What you have to do: Look through the records below, and copy out every line that holds the string "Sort".

··· Available records

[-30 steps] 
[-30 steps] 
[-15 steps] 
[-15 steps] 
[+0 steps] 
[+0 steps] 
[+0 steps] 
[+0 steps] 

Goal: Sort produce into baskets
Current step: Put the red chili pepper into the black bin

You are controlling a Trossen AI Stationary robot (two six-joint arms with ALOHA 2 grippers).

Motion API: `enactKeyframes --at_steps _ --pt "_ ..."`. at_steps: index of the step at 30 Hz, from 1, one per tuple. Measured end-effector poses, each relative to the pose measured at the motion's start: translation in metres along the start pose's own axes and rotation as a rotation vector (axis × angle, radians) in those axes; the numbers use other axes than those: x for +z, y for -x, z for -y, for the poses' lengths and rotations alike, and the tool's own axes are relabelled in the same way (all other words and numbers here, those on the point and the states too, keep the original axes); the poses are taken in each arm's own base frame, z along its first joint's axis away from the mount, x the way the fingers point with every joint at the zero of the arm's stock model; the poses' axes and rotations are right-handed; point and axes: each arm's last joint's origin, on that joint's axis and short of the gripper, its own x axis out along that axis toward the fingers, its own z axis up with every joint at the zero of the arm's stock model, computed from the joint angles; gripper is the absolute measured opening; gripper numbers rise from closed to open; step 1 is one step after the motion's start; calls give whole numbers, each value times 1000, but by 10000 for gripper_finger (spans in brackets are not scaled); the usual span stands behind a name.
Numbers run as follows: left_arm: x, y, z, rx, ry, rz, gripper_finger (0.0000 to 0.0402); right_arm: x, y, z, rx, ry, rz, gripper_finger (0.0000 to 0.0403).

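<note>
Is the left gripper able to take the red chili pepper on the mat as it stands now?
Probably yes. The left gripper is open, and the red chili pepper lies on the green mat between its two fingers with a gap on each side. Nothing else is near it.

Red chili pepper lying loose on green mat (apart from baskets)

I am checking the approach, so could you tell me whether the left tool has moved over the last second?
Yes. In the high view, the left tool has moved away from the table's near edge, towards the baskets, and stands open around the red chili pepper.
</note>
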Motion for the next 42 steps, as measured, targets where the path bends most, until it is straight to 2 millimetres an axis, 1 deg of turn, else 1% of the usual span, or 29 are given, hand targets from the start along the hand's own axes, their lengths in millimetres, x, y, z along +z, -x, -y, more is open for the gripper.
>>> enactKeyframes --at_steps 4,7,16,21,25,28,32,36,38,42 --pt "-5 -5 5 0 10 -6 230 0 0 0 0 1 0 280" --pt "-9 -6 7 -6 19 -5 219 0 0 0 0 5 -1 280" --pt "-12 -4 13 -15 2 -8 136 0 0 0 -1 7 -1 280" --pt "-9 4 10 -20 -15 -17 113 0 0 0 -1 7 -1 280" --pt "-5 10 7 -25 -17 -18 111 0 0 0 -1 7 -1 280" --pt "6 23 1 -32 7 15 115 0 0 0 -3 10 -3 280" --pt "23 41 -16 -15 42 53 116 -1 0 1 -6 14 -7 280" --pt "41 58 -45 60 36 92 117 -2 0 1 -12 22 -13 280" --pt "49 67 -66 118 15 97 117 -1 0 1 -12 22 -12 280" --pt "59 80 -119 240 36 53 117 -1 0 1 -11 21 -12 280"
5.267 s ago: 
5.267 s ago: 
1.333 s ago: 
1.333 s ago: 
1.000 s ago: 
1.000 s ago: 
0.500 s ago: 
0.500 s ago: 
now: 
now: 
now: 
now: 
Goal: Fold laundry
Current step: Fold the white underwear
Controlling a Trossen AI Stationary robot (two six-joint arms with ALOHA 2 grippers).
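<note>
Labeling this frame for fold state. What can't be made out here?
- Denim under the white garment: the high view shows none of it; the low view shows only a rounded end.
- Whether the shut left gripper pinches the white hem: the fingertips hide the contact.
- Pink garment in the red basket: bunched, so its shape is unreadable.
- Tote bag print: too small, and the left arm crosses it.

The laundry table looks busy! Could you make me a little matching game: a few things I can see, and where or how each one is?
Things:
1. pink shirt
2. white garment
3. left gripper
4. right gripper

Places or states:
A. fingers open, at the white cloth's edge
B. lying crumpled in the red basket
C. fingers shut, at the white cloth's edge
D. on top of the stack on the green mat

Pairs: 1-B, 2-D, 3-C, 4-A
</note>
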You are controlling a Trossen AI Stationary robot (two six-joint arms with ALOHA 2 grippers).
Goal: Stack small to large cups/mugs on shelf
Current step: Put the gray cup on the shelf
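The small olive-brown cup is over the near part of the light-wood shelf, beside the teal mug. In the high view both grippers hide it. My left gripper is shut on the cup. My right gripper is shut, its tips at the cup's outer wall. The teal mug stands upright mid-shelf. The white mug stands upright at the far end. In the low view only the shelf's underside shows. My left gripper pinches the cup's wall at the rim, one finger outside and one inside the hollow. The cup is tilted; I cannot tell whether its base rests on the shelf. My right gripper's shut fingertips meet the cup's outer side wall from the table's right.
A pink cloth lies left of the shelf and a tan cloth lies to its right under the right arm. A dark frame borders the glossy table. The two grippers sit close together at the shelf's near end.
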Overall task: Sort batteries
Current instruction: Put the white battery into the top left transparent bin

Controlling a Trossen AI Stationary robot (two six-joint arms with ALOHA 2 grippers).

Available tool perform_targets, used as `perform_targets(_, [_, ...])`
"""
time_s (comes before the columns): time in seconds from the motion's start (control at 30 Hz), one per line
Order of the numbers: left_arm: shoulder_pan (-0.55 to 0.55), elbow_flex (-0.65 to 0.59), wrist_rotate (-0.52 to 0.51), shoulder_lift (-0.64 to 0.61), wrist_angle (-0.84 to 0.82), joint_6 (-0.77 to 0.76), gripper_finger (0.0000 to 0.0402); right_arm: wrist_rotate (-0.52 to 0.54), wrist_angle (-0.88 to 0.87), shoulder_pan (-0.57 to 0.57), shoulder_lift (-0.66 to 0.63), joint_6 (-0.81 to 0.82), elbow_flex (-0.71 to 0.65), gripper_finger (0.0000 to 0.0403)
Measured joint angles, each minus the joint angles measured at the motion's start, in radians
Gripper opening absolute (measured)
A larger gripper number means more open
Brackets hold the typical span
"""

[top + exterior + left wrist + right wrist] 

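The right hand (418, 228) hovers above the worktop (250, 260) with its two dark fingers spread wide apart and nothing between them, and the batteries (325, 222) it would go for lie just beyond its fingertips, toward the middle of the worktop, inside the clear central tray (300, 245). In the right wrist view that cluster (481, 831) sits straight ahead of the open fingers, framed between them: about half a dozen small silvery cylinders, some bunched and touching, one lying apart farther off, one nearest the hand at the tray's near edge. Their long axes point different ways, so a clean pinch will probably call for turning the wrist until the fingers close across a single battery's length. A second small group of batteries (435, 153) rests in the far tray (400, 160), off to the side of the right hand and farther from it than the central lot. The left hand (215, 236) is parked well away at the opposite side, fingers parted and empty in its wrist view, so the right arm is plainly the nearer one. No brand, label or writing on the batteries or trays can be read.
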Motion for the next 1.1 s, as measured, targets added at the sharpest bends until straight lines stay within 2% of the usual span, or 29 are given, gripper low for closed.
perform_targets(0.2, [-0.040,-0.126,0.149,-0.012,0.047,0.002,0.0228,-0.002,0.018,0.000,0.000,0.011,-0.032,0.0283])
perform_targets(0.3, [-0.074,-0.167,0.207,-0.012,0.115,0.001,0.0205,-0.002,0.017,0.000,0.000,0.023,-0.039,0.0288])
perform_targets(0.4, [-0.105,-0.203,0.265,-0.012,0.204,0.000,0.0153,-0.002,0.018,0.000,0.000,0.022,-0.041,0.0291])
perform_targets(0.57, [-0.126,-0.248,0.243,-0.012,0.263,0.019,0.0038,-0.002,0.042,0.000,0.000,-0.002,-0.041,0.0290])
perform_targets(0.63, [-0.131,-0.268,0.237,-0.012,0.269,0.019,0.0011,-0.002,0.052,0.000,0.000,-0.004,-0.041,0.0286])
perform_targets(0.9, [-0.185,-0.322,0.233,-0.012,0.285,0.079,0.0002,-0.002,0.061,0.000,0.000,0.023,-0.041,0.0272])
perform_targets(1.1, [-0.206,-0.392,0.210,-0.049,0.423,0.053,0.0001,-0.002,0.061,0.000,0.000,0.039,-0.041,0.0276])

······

Answer area:
Goal: Sort produce into baskets
Overall task: Sort batteries

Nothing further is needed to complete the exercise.